发布日期:2019-08-13 19:50   来源:未知   

  想获取本文完整代码和数据的下载链接,可在后台回复发文日期20181126。

  想获取本文完整代码和数据的下载链接,可在后台回复发文日期20181126。

  上图是小编在甘南合作的米拉日巴佛阁外面拍下的一张照片,采用风格迁移技术后的效果为:

  近年来,由深度学习所引领的人工智能(AI)技术浪潮,开始越来越广泛地应用到生活各个领域。这其中,人工智能与艺术的交叉碰撞,在相关技术领域和艺术领域引起了高度关注。就在上个月,由电脑生成的艺术品在佳士得(Christie’s)的拍卖价竟高达43.25万美元,证明人工智能不仅可以具有创造性,还可以创作出世界级的艺术品。

  早些时候,有些人坚信艺术的创造力是人工智能无法替代的,艺术将是人类最后一片自留地!这不,没过多久,这片唯一的自留地也逐渐被人工智能所取代。

  在这各种神奇的背后,最核心的就是基于深度学习的风格迁移(style transfer)技术。我将在这篇博客带领大家学习如何使用Python来快速实现图片的风格迁移。阅读完本博客后,相信你也能够创造出漂亮的艺术品。
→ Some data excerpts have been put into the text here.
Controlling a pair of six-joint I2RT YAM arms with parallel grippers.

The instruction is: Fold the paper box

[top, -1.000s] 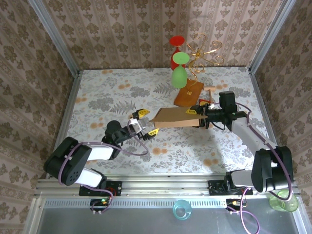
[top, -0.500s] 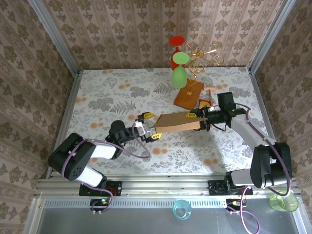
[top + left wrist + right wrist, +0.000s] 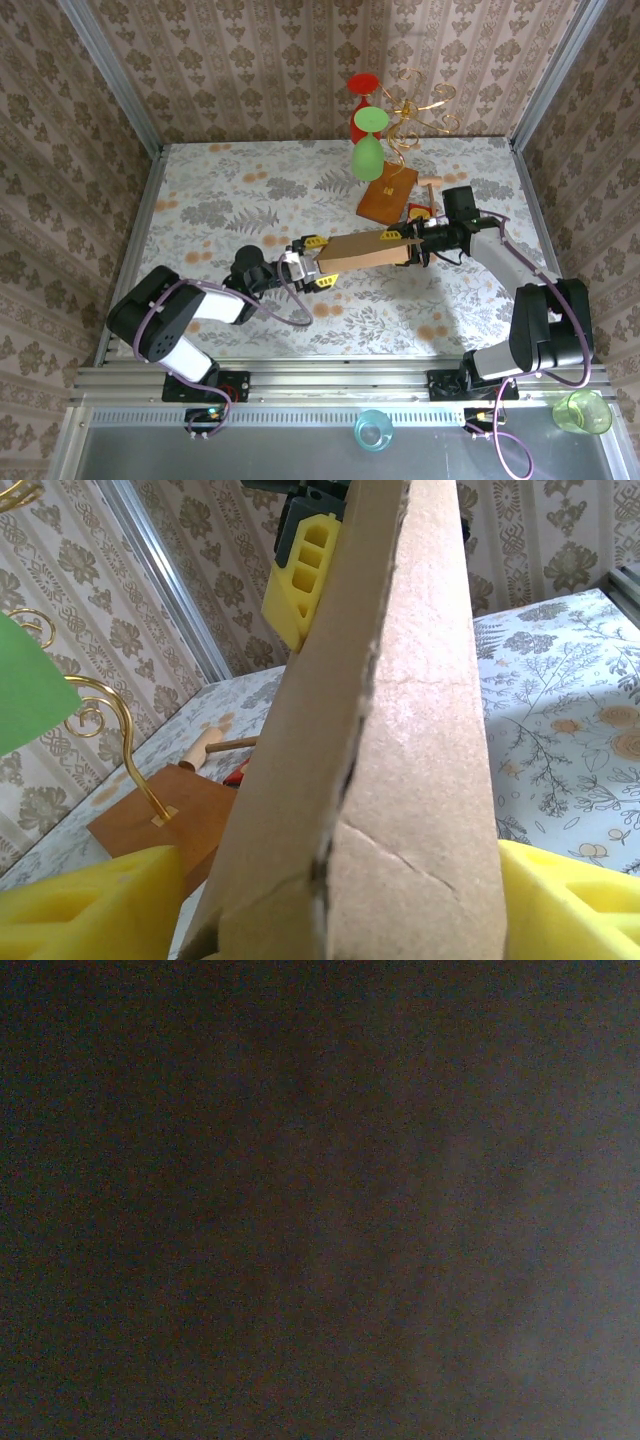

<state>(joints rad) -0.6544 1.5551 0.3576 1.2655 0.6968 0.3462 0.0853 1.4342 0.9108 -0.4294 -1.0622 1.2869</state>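
The paper box (image 3: 362, 250) sits mid-frame in top view, long axis L–R, looks raised off the surface (image 3: 220, 200), betw. both pincers. R pincer (image 3: 406, 243) grips its R end. R arm runs up from lower R, bends at the elbow, forearm pointing L. L pincer (image 3: 318, 262) straddles the box's L end, with yellow pads (image 3: 90, 905) either side of the cardboard in wrist view; clamped or not, can't tell. L arm lies low, stretched from lower L toward centre. Wooden block (image 3: 387, 195) just above box's R end.
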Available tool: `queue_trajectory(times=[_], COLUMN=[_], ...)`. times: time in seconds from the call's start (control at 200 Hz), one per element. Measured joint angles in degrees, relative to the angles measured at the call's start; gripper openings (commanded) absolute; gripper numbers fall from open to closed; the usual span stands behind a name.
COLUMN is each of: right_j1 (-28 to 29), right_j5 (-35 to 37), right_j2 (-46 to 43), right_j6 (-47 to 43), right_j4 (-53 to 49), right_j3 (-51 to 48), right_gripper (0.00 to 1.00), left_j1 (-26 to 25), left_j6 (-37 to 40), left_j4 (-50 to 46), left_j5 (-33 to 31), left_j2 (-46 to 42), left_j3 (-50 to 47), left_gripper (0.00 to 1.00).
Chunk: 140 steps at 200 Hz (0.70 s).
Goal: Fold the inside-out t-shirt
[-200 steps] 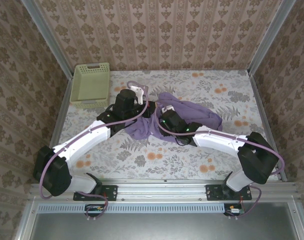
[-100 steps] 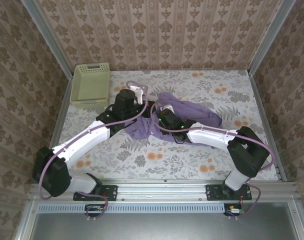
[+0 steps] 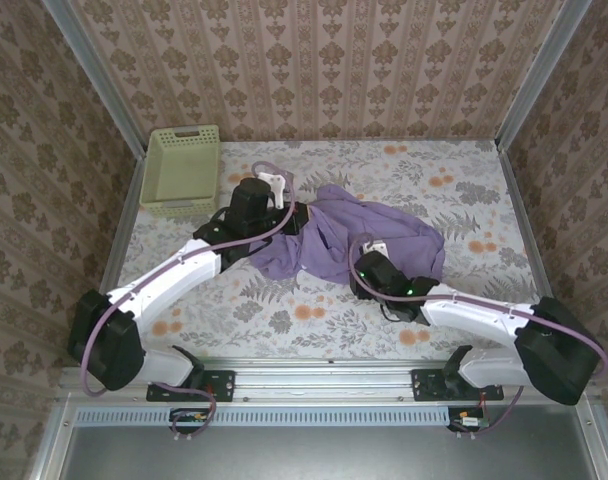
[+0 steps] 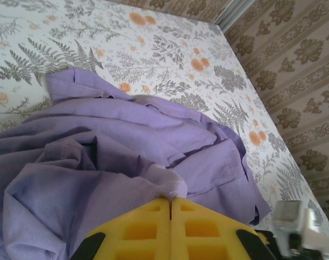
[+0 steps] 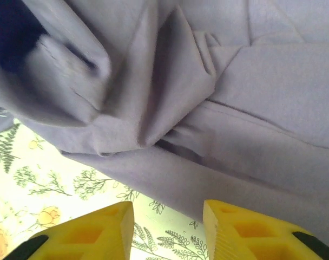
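One basket [image 3: 184, 207]; t-shirt [image 3: 384, 228] outside it

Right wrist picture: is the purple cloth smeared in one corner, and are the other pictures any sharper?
Right wrist: the t-shirt is blurred at upper left, with the table washed out bright below it. Left wrist: folds crisp, lower right corner out of focus. Top external: evenly lit, sharp throughout.
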Motion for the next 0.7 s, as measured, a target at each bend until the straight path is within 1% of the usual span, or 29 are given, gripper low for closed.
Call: queue_trajectory(times=[0.07, 0.11, 0.22, 0.305, 0.395, 0.7], right_j1=[0.00, 0.00, 0.00, 0.00, -0.48, -3.41], right_j5=[-0.15, -0.68, -2.23, -3.06, -3.76, -7.37], right_j2=[-2.40, -3.34, -2.69, 0.11, 4.68, 14.93], right_j6=[-0.31, -0.68, -1.99, -3.02, -4.39, -6.97], right_j4=[-0.22, -0.59, -1.03, -0.68, -0.48, -0.28], right_j3=[0.33, 1.14, 5.27, 8.81, 11.76, 15.56], right_gripper=[0.42, 0.40, 0.35, 0.30, 0.27, 0.27], left_j1=[-0.24, -0.39, -0.85, -1.07, -1.07, -1.07], left_j6=[0.00, 0.00, 0.00, 0.00, 0.00, 0.02], left_j4=[-0.37, -0.44, -0.31, -0.24, -0.26, -0.33], left_j5=[0.17, 0.22, 0.44, 0.44, 0.42, 0.42], left_j2=[0.48, 0.52, 0.50, 0.42, 0.24, 0.11], left_j3=[-0.02, -0.04, -0.17, -0.70, -1.20, -1.51], left_gripper=[0.00, 0.00, 0.00, 0.00, 0.00, 0.00])
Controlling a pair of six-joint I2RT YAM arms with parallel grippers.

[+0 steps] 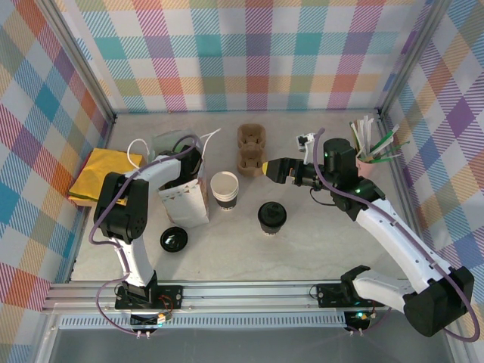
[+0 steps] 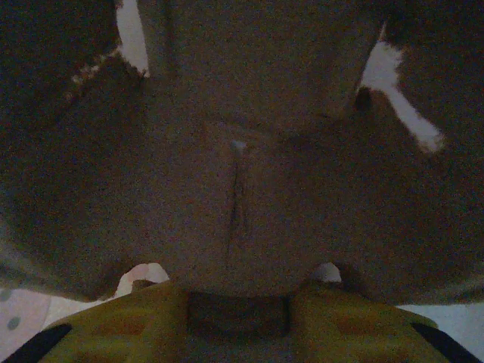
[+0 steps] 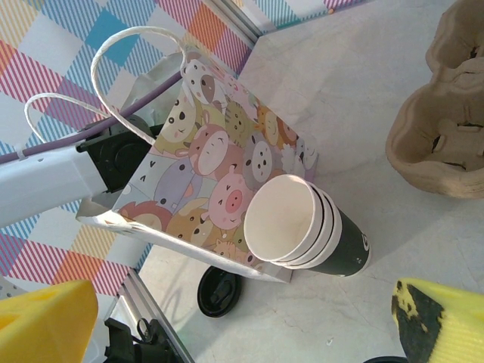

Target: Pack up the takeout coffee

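Above mid-tabletop (image 1: 302, 246), my right pincer (image 1: 271, 169) hangs wide open, empty. Takeout coffee (image 1: 272, 217) stands upright, lidded, just nearward toward arm bases. Right arm nearer, I judge. Left pincer (image 1: 187, 172) sunk in paper bag (image 1: 189, 208); spread untellable.

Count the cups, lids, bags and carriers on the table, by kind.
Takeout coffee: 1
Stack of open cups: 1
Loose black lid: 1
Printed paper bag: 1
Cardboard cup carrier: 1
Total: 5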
  所谓图片风格迁移,是指利用程序算法学习著名画作的风格,然后再把这种风格应用到另外一张图片上的技术。

  举个例子,见上图。左边是我们的原始图片(也称内容图像):小编在苏州甪直古镇的一座小桥上拍下的一张照片。

  中间是我们的风格图片:挪威表现派画家爱德华·蒙克的代表作《呐喊》(The Scream)。

  右边是将爱德华·蒙克的《呐喊》的风格应用于原始图片后生成的风格化结果图。仔细观察,图片是如何保留了流水、房屋、房屋在水中的倒影,甚至远处树木的内容,但却运用了《呐喊》的风格,就好像爱德华·蒙克在我们的景色中运用了他高超的绘画技巧一样!

  答案是:可以的。我将在下一节简单讨论如何基于神经网络来实现图片风格的迁移。

  Gatys等人在2015年发表了第一篇基于深度学习的风格迁移算法文章,原文链接为,随后文章收录于2016年的CVPR顶会。

  有趣的是,他们提出了一种完全不需要新网络架构的风格迁移算法,其使用的网络构架是在前人的VGG19基础上稍加改造而成的,而且网络参数也使用预训练(通常在ImageNet上)网络的参数。我们来看下它的原理:

  我们知道,卷积神经网络(CNN)具有很强的图像特征(feature/representation)提取能力,如上图所示。

  对于内容图片,深层网络(d和e)提取的是高维特征,同时也丢弃了细节信息;浅层网络(a, b和c)提取的是低维特征,图片的细节大多都保留下来了。

  对于风格图片,通过包含多层的特征相关性(Gram矩阵),可获得多尺度图像风格的重构,捕获其纹理信息。这样构建的网络可以忽略图像的具体细节,保留风格。

  为了将内容图片和风格图片融合在一起(见下图),我们应该使风格化结果图(初始为一张白噪声图片)的特征同时与内容图片和风格图片的特征之间的距离最小化,最终获取我们所需的风格化结果图。

  其中α和β分别是内容图片和风格图片的特征所占的权重,通过最小化这个损失函数就可以获得我们想要的结果。来看个动态示意图:

  值得注意的是,这里优化的参数不再是网络的权重ω和偏差b,而是初始输入的一张白噪声图片。

  值得注意的是,这里优化的参数不再是网络的权重ω和偏差b,而是初始输入的一张白噪声图片。

  2016年,113003.com,Johnson等人基于Gatys等人的工作,提出了一种速度可提高三个数量级的风格迁移算法。虽然算法的速度很快,但最大的缺点是不能像Gatys等人那样随意选择你的风格图片。针对每张风格图片,你都需要训练一个网络来重现这个风格。一旦网络模型训练好之后,你就可将它应用于你想要的任何内容图片了。

  这篇博客我们将使用Johnson等人的方法,其算法实现和预训练模型可参考。

  下面利用OpenCV来快速实现图片的风格迁移,我将其封装成一个叫style_transfer的函数,其使用说明可参考函数内部的注释。目前只有11个预训练模型可用,所有模型和相应风格图片都已上传至百度网盘。

  从运行结果可知,在CPU上,一张图片的风格迁移所花的时间大概也就几秒。如果使用GPU,完全可以实时对视频/摄像头进行风格迁移处理。

  从运行结果可知,在CPU上,一张图片的风格迁移所花的时间大概也就几秒。如果使用GPU,www.70861.com,完全可以实时对视频/摄像头进行风格迁移处理。

  自Gatys等人第一次(2015年)实现基于深度学习的风格迁移以来,风格迁移技术仍一直在发展,如今在速度和质量上都有了很大提高。目前的一些进展可以通过下面的链接来了解:

  以上就是本文的全部内容,希望对大家的学习有所帮助。如果觉得文章不错,动手转发支持一下哦!